Education is a versatile degree. Besides teaching, education degree holders can go into education administration, journalism & mass media, public relations, and even corporate strategy. Additionally, teaching develops transferable skills that are essential in the private sector, including public speaking, leading a team, explaining concepts, and more. In general, your teaching experience should position you well for business and communications positions.
In order to decide which path to pursue, examine why you don't like teaching. Do you dislike the performance aspect? The organizational demands? The bureaucracy? The pay? The age group? Is there anything about teaching you enjoy?
Once you answer these questions, consider your job options. For example:
If you like leading a group, but dislike the school bureaucracy: Consider a position in the private sector, such as executive coaching or corporate management. Executive coaching--business training for working professionals--is a high-growth career.
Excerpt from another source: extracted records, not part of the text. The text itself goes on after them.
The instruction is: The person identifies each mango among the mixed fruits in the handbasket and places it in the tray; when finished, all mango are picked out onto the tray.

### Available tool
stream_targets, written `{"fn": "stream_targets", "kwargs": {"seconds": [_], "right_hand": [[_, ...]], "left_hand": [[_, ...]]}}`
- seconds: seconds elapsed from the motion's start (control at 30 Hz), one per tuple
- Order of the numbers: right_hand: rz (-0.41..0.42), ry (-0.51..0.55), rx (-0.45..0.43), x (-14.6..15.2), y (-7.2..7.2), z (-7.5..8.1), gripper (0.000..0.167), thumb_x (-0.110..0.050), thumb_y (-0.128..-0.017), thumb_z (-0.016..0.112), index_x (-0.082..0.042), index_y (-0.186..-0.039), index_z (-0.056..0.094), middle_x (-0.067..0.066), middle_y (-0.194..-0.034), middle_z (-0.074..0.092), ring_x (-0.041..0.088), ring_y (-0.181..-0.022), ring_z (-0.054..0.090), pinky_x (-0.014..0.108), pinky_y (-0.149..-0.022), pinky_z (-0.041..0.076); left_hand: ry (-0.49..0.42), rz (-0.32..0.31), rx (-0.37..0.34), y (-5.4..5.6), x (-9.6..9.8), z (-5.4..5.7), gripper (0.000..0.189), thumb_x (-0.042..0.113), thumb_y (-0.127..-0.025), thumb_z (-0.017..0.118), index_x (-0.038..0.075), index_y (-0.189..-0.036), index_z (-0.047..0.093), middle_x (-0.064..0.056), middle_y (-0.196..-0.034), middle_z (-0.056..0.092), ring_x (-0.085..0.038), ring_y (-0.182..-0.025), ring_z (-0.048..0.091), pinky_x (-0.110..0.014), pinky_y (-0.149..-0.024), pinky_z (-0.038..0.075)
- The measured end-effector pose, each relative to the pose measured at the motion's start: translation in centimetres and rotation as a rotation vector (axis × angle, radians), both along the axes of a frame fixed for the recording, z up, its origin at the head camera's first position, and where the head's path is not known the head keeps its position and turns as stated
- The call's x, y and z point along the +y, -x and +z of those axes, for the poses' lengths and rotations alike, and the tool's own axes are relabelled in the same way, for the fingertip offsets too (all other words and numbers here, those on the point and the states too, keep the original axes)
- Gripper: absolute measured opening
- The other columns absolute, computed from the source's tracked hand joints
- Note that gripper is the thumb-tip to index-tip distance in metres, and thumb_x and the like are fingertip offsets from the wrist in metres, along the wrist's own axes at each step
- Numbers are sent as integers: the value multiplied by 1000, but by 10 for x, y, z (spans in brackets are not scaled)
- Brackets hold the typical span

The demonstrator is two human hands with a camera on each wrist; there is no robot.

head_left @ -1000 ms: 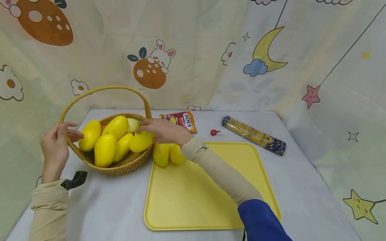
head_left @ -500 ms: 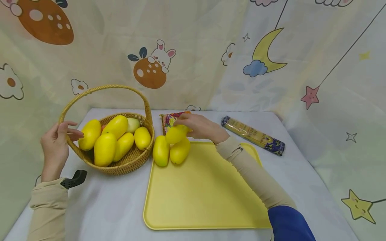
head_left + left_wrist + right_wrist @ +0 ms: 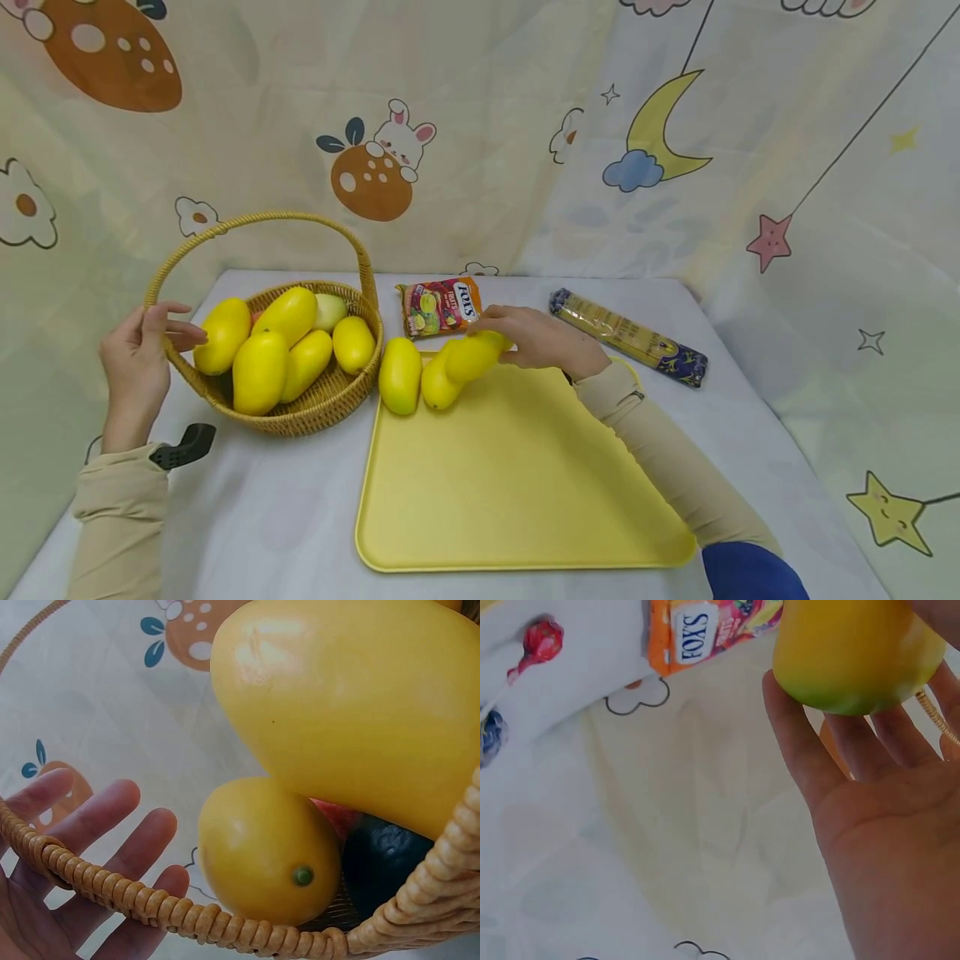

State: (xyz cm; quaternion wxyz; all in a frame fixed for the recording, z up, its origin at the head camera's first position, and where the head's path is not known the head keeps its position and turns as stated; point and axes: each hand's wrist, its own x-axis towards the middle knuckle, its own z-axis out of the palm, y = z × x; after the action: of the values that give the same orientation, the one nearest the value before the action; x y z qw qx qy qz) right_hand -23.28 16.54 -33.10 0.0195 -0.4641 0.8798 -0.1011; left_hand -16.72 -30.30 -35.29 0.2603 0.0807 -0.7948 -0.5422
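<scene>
My right hand [image 3: 536, 340] grips a yellow mango [image 3: 474, 357] above the back of the yellow tray [image 3: 517, 492]; its greenish end shows in the right wrist view. Two more mangoes lie at the tray's back left corner, one of them [image 3: 401, 375] near the basket, the other partly behind the held one. My left hand [image 3: 142, 367] is at the left side of the wicker basket [image 3: 300, 423], the handle's foot between thumb and fingers. In the left wrist view these fingers [image 3: 142, 844] are spread and fairly straight behind the wicker. Several mangoes [image 3: 261, 373] fill the basket.
A pale green fruit [image 3: 330, 312] sits at the basket's back, and something dark green [image 3: 382, 862] lies under the mangoes. Behind the tray are a FOX'S candy bag [image 3: 441, 305], a red lollipop [image 3: 543, 639] and a long gold-and-blue packet [image 3: 630, 335].
My right hand has carried a mango from the basket's right side over to the right, above the tray's back. The left hand has stayed at the basket.
</scene>
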Motion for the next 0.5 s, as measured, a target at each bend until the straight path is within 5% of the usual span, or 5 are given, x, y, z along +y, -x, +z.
{"fn": "stream_targets", "kwargs": {"seconds": [0.23,0.5], "right_hand": [[-29,4,-119,8,-2,-13,53,-1,-80,74,-13,-128,55,7,-127,55,26,-110,57,42,-97,49],[-36,-9,-136,11,-5,-32,51,3,-79,71,-12,-124,54,7,-125,56,23,-105,59,37,-91,52]], "left_hand": [[-6,16,-9,0,1,-1,29,35,-101,43,17,-105,66,19,-70,65,5,-66,64,-5,-69,48],[-12,22,-14,1,1,-2,29,36,-101,43,18,-105,66,19,-70,65,5,-67,63,-5,-69,48]]}}
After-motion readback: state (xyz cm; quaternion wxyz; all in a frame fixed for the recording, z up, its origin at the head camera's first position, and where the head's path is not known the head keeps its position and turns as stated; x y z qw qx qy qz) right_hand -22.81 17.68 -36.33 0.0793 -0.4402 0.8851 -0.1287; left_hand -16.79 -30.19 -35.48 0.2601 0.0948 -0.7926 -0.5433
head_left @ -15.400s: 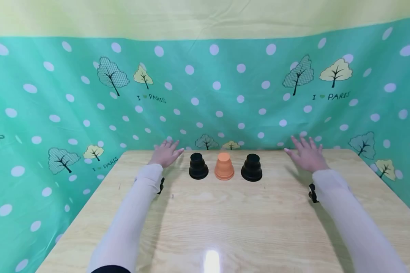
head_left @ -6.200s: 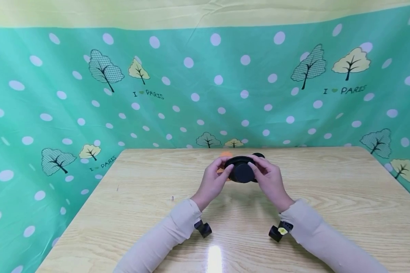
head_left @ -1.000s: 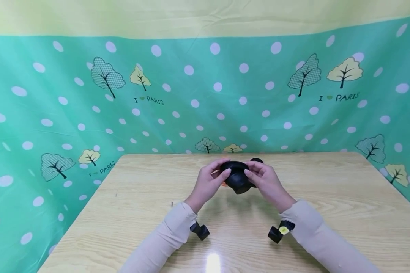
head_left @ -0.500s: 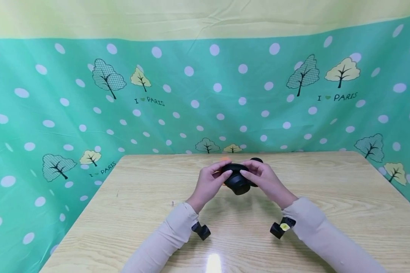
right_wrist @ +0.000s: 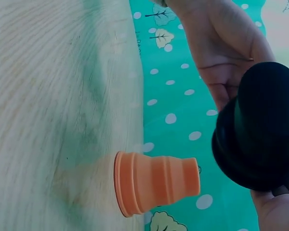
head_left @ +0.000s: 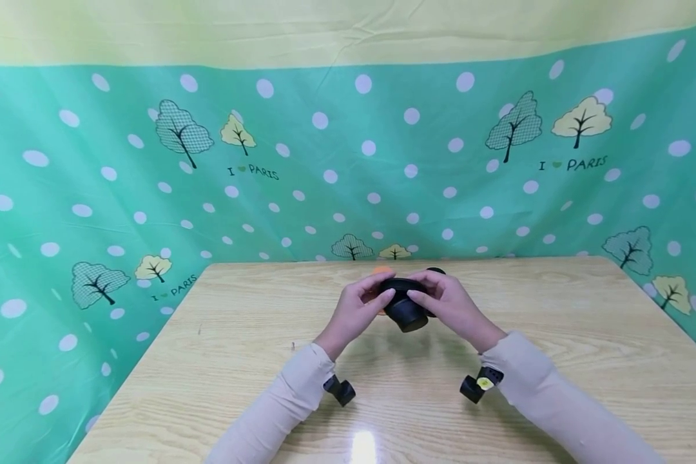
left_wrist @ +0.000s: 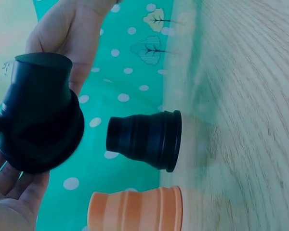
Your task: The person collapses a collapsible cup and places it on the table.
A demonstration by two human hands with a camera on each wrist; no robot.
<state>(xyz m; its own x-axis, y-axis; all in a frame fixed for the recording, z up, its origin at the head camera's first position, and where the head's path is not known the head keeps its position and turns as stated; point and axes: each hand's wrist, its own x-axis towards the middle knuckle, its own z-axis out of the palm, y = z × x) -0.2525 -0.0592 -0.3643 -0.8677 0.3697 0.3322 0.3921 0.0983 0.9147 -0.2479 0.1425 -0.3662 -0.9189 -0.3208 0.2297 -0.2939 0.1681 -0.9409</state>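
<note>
A black stepped collapsible cup [head_left: 407, 314] is held off the table between both hands, its wide rim up and away, its narrow end tilted down towards me. My left hand [head_left: 352, 313] pinches the left of the rim, thumb on the near side and fingers behind. On the opposite side my right hand [head_left: 457, 312] grips it the same way. The left wrist view shows the cup [left_wrist: 38, 96] slightly bent at its steps. Behind it, an orange cup [right_wrist: 156, 182] and a second black cup [left_wrist: 147, 140] stand rim down, largely hidden in the head view.
The wooden table [head_left: 232, 335] ends at a green dotted curtain [head_left: 301, 148] close behind the standing cups. Black wrist cameras [head_left: 341, 390] on straps hang under both wrists, near the tabletop.
Earlier both hands lay spread beside three standing cups. The left black cup was then lifted by both hands; over the last second its narrow end shifts slightly and the right fingers move slightly inward.
</note>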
If you like the school environment, but not the teacher-student interaction: Consider a position in education administration. Education administration ranked among U.S. News & World Report's Best Careers of 2007. Positions in higher education typically require an advanced degree, but secondary and elementary schools offer positions.
If you like the teacher-student interaction, but dislike performing in front of a group : Consider becoming a student counselor. This path requires a school counseling master's degree, but you can complete a program online or through your local community college.
Career change is one of the best aspects of today's economy--everyone has the opportunity to find their niche. Your education degree should open up doors for you, but if you find yourself drawn to a career a little further afield (such as PR, for example), continuing education can help ease the transition.